ConvergenceRI: There was an interesting cartoon in The New Yorker that got shared on social media recently, with a man and woman looking at a piece of abstract art, with the caption, the woman saying to the man. “I asked, what do you think the artist is trying to say? Not, telling me what the artist is saying.”

Today, without trying to politicize the conversation, so much of what happens with President Donald Trump, he seems to exemplify what it means for a man to be caught in that man box.

Everything is about winning and sexual conquest. Women seem to recognize that right away, to sense it, to intuit, to respond to it.

How does the Ten Men process give men the opportunity to see the world differently, to see themselves and their masculinity differently, to listen and not to tell?

CLASPER-TORCH: When I tell folks what I do is to work as the men’s engagement coordinator at the Coalition, they often think that I’m working with batterers or abusers.

I correct them quite quickly, to say that we’re engaging with professionals and community leaders…

SIMON: …People who can bring their leadership position to bear in the dialogue.

CLASPER-TORCH: As a wrestling coach, I am aware of what locker room culture is. It’s not what Donald Trump was calling locker room conversation.

It gets back to the idea of competition, the travesty [of the idea] that to be a real man, to be a real athlete, one has to put on airs of machismo.

The reality is that you can be a really superb athlete and be a decent human being.

ConvergenceRI: How do women respond to this work with Ten Men? Is there criticism or push back?
CLASPER-TORCH:
Just the opposite has been true for me, in my experience. Women, when they find out what we’re engaged in, have been very impressed, supportive and grateful.

I push back against the stereotype that somehow this work was about the “feminization” of men. We’re talking about human rights here, human sensitivity. We are recognizing the difference between toxic masculinity and healthy masculinity.

We’re attempting to educate one another, not denying our masculinity, but recognizing what healthy masculinity looks like, and being a whole person, emotionally and psychologically.

SIMON: I saw a soccer coach, being interviewed, about how he picked his team in preparing to go the Olympics.

The interviewer asked him: what are you looking for?

The coach replied: They are all talented, but my team will be built around the notion, what is your impact on the people around you. Do you make the other people around you better, as part of a team?

In families, with adults and kids, you have that same opportunity, as men, to be team players.

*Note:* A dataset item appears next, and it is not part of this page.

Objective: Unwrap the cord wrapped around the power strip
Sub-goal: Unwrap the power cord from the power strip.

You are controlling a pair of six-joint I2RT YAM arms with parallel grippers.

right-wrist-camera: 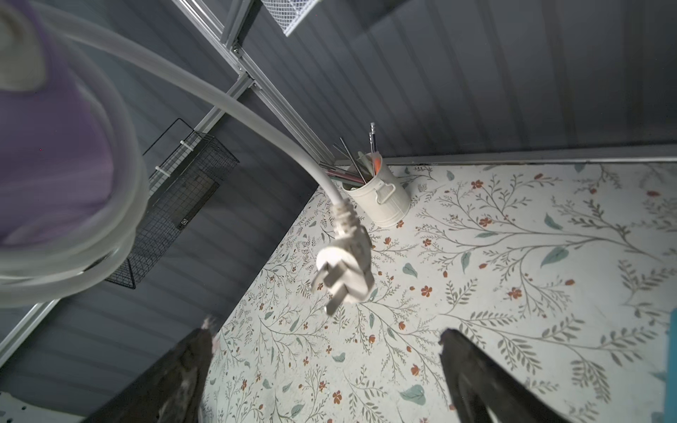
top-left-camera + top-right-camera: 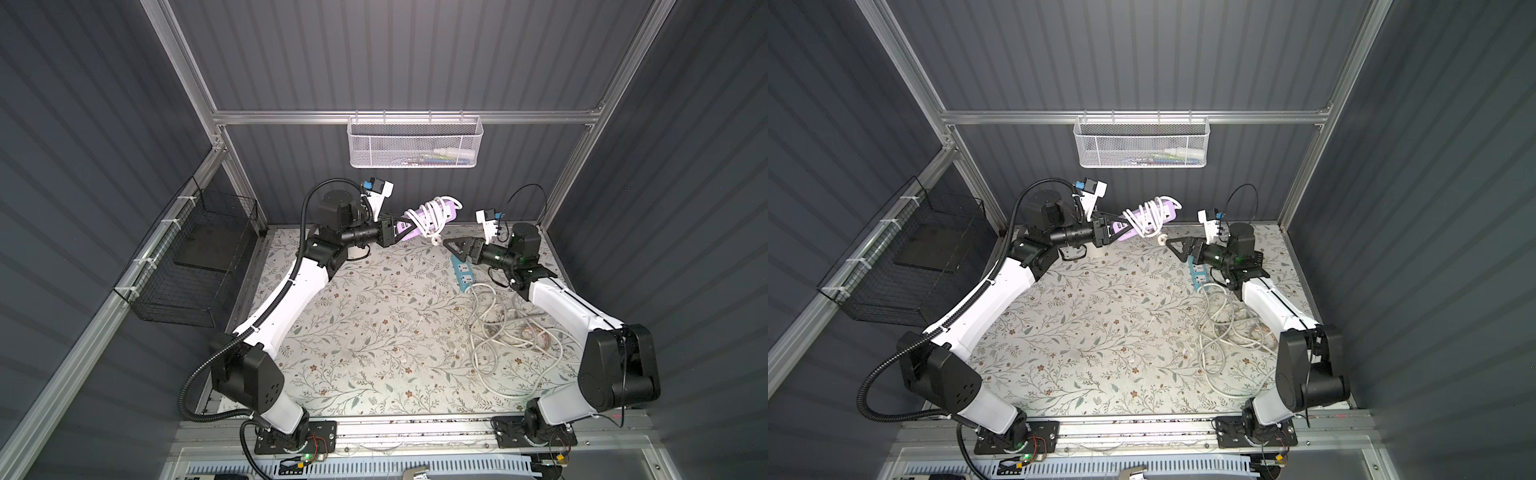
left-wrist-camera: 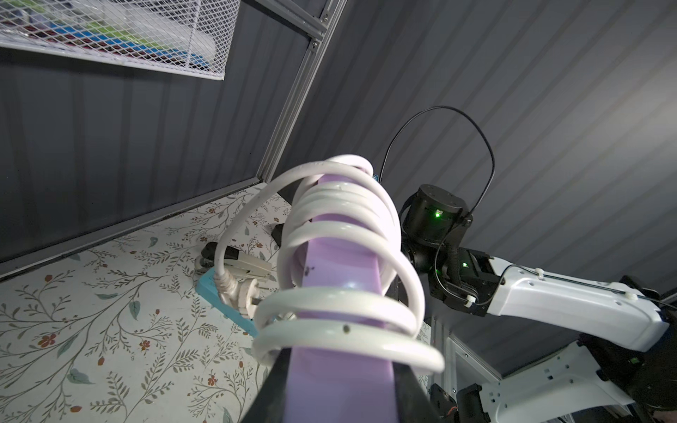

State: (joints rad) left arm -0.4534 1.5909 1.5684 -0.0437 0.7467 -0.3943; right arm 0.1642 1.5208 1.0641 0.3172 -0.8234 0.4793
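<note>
A purple power strip (image 2: pixel 449 215) (image 2: pixel 1168 212) hangs in the air near the back wall. My left gripper (image 2: pixel 409 224) (image 2: pixel 1121 226) (image 3: pixel 340 366) is shut on one end of it. The white cord (image 2: pixel 428 212) (image 2: pixel 1148 216) (image 3: pixel 340 300) is wound round the strip (image 3: pixel 329 263) in several turns. Its free end drops away from the coil, and the plug (image 2: pixel 435 239) (image 2: pixel 1162 238) (image 3: pixel 241 293) (image 1: pixel 344 267) dangles loose above the table. My right gripper (image 2: pixel 451 249) (image 2: pixel 1173 249) (image 1: pixel 326 333) stands open just below and right of the plug, touching nothing.
A blue power strip (image 2: pixel 463 272) lies under my right wrist, its grey cord (image 2: pixel 507 328) tangled across the table's right side. A white pot of utensils (image 1: pixel 381 197) stands at the back. A white mesh basket (image 2: pixel 413 141) hangs on the back rail, a black wire basket (image 2: pixel 195 257) on the left wall.
</note>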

CLASPER-TORCH: There is a film, related to the bigger picture issue, it’s called “The Mask You Live In,” and it deals with the issues of boys and men in our culture, and our acculturation to this man box, and the sociological, psychological and emotional effects on boys growing up. It’s a powerful film.

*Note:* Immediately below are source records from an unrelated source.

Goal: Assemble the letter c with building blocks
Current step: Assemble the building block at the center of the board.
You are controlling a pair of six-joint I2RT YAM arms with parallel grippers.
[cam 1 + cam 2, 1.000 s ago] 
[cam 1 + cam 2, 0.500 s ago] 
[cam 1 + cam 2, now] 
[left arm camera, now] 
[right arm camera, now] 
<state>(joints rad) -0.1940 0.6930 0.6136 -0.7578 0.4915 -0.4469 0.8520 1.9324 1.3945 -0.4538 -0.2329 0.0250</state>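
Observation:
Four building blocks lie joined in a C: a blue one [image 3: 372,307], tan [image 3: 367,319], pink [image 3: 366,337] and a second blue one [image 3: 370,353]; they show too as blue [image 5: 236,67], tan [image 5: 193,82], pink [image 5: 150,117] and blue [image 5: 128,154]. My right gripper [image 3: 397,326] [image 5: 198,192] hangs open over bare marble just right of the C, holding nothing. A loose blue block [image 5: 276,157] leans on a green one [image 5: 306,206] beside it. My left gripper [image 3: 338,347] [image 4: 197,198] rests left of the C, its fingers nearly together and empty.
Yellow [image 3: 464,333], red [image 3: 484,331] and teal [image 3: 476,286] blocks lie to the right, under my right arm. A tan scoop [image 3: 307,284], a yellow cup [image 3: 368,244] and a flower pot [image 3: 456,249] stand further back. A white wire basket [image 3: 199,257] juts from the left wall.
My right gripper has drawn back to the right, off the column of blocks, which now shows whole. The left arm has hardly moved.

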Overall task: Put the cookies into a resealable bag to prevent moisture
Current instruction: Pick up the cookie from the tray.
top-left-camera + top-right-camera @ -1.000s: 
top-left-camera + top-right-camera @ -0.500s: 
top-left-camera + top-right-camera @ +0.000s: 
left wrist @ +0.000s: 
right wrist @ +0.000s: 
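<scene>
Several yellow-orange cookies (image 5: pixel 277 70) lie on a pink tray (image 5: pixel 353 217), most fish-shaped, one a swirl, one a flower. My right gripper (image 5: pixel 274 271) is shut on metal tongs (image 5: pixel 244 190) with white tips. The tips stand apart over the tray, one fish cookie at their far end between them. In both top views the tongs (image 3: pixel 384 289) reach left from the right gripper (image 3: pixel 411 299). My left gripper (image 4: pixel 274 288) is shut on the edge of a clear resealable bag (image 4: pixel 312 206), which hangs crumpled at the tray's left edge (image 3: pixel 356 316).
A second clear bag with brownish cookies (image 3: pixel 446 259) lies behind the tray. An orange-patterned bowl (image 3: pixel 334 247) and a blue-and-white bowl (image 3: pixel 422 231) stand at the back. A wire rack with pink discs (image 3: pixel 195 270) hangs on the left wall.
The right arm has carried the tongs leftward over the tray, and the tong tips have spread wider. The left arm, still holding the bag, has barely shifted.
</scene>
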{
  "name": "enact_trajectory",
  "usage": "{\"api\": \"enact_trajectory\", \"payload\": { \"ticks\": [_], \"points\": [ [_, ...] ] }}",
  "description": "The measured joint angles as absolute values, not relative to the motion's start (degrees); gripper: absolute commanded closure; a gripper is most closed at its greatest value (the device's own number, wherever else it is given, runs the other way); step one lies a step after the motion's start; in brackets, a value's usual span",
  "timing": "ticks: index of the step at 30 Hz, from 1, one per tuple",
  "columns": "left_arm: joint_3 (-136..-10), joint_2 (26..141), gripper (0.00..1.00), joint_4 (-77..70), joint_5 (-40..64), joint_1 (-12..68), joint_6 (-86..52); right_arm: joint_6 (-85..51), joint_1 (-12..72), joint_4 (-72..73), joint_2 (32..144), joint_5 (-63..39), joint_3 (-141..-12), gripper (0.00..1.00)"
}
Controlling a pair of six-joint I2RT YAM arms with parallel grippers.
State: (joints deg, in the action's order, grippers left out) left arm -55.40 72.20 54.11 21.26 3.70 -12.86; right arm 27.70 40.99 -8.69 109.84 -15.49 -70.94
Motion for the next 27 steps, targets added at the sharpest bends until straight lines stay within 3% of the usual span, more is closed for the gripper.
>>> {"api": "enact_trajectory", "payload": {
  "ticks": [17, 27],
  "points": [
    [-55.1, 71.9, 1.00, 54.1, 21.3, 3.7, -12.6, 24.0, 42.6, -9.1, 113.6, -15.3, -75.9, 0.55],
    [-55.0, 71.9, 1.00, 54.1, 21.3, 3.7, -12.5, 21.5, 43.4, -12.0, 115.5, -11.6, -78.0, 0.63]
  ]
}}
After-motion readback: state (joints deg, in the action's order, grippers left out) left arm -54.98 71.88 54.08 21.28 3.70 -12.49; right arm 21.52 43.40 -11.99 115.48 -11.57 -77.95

It describes the dilemma that we’re in as men, the mask that we live in, walking around with a mask, and not really allowing ourselves to be full human beings. Part of the work of Ten Men is opening that door up and getting rid of the mask.

Ten Men is about awareness raising, that the norms we have often been given, as men, that the man box that we have been put into, are harmful. The work is to gain the recognition how it harms us, and, with it, the recognition how violence against women harms us all.

It’s a part of becoming healthy and whole as a man, and to break out of the man box.